- TASK INSTRUCTIONS
In the listing below, find the line with "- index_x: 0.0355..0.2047" and the line with "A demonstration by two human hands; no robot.". Repeat those two lines and all lines between them exactly.

- MATERIAL SHOWN
★ ★ ★ ★ ★

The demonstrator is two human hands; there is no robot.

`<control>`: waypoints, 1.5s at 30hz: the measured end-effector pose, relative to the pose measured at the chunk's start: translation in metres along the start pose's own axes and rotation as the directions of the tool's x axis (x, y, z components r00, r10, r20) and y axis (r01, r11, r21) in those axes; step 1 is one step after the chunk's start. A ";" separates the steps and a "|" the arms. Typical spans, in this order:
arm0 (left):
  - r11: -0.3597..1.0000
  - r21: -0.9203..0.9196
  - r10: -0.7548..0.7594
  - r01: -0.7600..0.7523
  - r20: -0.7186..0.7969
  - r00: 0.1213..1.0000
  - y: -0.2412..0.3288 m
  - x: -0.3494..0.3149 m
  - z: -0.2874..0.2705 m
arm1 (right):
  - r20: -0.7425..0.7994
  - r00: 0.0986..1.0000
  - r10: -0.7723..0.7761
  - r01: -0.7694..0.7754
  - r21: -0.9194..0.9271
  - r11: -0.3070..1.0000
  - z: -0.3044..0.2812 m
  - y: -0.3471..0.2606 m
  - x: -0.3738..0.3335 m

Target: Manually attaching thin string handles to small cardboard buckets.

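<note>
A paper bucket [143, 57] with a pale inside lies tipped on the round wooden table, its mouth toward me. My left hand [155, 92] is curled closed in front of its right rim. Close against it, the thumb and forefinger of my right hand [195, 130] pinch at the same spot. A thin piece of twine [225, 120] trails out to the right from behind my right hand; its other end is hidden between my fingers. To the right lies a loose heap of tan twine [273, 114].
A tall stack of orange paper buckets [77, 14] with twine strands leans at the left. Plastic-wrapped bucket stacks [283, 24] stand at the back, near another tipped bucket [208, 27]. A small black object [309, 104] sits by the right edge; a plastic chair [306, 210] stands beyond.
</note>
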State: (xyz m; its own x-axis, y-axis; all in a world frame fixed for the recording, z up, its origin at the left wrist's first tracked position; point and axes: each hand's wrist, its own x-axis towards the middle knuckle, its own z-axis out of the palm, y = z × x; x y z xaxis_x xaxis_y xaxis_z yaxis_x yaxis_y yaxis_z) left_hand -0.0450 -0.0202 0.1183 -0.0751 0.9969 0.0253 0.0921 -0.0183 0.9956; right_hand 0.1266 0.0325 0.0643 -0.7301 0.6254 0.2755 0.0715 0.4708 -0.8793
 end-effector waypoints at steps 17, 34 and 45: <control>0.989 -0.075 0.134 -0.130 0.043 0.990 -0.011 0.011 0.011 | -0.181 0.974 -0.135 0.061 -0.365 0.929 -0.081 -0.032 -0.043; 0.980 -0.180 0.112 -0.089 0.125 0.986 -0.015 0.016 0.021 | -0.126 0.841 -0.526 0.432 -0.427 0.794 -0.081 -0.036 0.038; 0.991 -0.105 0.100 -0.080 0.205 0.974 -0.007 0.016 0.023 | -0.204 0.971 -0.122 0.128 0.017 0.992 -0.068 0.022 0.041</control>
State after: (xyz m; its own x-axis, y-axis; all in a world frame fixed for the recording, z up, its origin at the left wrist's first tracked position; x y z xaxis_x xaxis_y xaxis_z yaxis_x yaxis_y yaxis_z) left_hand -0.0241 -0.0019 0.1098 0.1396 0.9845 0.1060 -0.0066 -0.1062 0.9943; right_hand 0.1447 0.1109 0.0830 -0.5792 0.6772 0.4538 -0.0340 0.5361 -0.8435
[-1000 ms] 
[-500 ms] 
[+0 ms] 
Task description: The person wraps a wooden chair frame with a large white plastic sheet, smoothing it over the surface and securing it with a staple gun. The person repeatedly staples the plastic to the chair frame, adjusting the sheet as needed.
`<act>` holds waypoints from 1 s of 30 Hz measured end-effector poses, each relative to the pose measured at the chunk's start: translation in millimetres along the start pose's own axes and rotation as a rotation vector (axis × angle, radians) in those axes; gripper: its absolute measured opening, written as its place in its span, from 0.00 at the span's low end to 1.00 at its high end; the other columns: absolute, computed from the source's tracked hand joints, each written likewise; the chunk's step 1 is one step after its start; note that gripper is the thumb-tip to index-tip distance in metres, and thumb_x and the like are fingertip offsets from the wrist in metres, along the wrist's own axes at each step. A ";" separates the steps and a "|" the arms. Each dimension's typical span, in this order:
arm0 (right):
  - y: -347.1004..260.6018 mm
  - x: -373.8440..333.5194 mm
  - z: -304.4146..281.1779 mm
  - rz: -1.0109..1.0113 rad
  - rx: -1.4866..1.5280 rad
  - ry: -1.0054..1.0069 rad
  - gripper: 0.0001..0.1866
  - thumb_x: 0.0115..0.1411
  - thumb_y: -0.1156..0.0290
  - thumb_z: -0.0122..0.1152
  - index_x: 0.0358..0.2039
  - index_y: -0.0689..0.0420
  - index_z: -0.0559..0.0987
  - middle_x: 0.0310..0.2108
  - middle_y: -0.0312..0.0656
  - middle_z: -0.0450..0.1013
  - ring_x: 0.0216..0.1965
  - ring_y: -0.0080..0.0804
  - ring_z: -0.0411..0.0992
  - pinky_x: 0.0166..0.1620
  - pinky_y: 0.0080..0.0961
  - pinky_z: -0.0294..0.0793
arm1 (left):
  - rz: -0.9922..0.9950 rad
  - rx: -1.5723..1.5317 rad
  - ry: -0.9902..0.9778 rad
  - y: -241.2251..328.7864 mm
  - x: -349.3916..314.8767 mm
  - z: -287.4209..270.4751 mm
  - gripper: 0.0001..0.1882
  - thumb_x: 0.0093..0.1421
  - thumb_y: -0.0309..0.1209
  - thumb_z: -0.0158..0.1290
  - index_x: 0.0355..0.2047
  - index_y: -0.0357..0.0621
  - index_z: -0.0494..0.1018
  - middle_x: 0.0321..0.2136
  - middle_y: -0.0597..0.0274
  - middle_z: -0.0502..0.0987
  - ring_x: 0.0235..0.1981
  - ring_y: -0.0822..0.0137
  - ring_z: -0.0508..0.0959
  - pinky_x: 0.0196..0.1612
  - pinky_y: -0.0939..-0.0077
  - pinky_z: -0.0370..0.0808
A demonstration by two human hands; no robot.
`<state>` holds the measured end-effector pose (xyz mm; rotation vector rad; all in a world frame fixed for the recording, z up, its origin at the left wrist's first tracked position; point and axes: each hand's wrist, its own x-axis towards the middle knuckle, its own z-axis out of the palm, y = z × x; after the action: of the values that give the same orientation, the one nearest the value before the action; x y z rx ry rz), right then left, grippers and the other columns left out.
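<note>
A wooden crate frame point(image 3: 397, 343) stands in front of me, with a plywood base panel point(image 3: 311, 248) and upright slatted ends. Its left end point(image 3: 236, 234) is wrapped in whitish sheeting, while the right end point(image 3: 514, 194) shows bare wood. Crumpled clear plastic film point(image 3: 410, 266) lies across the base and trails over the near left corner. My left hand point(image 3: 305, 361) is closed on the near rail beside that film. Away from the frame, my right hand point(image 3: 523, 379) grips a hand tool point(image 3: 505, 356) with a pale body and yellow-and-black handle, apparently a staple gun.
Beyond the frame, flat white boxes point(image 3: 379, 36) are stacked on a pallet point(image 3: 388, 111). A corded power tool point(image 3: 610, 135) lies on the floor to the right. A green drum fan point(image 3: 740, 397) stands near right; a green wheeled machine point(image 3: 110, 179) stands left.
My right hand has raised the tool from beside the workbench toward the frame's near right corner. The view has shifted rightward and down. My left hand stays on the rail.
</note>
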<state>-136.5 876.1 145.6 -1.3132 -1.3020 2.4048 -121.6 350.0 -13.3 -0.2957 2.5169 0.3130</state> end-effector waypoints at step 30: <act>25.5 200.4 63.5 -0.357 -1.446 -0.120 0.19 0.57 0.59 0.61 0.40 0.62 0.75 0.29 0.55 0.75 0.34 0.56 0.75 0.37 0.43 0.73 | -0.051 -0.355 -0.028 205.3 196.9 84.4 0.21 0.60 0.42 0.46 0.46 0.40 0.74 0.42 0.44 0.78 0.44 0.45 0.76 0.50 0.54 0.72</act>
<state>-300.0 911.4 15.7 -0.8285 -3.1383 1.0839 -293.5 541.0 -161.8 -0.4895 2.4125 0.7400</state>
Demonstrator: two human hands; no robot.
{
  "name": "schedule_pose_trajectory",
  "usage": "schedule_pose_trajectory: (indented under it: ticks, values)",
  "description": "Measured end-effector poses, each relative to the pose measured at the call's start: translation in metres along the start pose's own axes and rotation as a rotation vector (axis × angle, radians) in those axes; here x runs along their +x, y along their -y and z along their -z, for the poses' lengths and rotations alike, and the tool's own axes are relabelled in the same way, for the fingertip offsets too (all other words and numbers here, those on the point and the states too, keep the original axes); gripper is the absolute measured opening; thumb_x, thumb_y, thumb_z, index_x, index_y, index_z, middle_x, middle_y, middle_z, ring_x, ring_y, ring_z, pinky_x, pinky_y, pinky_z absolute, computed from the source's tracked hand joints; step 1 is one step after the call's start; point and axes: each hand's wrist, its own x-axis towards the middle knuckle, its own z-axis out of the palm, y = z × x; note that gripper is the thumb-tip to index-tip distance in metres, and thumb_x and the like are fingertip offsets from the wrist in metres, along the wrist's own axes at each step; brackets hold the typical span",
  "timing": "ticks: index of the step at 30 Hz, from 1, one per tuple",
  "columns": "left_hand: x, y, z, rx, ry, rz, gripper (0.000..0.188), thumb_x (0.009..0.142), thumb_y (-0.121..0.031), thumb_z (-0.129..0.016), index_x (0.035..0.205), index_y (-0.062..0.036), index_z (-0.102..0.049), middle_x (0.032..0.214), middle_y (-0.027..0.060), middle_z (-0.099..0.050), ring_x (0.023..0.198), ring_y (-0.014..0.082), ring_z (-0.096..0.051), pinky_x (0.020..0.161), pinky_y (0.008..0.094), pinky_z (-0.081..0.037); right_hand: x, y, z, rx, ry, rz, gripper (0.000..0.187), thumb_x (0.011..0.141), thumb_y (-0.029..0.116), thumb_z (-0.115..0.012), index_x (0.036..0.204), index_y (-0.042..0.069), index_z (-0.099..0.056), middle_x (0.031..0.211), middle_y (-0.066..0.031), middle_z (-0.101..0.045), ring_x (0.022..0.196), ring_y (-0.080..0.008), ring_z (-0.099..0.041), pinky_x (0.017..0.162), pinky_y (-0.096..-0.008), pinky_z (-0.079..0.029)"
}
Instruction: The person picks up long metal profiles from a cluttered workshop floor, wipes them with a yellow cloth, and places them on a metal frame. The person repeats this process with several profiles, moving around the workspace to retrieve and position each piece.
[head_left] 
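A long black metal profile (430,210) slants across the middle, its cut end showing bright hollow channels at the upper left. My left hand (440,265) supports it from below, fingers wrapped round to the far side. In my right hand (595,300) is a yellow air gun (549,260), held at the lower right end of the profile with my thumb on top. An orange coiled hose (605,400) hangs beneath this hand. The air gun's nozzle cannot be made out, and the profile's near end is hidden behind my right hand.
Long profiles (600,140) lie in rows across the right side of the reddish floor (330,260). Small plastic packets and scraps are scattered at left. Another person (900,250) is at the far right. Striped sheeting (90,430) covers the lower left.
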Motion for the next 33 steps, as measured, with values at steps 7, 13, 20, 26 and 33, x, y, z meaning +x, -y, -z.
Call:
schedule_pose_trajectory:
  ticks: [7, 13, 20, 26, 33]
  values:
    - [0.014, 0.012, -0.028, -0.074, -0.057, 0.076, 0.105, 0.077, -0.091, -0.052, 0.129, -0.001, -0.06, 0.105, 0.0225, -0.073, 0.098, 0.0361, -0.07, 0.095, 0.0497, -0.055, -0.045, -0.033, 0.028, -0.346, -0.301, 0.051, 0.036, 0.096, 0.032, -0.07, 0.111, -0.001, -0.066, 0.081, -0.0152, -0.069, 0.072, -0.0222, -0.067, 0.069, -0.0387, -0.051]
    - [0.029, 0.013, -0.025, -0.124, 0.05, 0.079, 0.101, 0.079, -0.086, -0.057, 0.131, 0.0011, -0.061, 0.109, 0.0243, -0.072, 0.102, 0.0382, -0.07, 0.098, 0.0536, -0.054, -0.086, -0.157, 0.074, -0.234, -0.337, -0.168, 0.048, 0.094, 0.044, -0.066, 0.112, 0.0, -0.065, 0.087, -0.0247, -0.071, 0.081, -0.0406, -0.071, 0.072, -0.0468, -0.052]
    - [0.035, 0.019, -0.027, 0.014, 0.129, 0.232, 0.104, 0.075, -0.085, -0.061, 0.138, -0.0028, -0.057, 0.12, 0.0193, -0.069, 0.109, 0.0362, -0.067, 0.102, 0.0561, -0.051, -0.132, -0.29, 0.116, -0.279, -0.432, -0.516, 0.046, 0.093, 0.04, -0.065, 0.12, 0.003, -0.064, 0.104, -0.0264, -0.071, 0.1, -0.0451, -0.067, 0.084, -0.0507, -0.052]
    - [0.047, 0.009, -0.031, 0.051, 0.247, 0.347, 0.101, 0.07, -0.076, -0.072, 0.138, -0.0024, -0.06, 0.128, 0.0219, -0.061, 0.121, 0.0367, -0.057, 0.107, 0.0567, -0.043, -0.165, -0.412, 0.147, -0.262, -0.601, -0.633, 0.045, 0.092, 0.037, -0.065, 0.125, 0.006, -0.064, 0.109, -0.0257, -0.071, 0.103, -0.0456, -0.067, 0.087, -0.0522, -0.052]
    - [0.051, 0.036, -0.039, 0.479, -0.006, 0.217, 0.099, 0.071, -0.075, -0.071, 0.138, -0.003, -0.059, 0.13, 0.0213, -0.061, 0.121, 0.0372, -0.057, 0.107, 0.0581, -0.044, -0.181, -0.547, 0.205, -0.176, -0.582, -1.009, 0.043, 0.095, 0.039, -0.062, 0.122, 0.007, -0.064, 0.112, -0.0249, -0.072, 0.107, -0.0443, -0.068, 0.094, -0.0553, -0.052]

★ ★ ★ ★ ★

- EXERCISE RESULT
  - index_x: 0.0355..0.2047
  - index_y: -0.0357..0.0621
  - index_z: -0.0494..0.1018
  - middle_x: 0.0321..0.2136
  - middle_y: -0.0597..0.0274
  - middle_z: -0.0502..0.0987
  - ring_x: 0.0235..0.1981
  - ring_y: -0.0822..0.0137
  - ring_z: -0.0508..0.0959
  - pinky_x: 0.0196..0.1612
  - pinky_y: -0.0939..-0.0077
  - pinky_z: -0.0370..0.0808
A demonstration by two human hands; no robot.

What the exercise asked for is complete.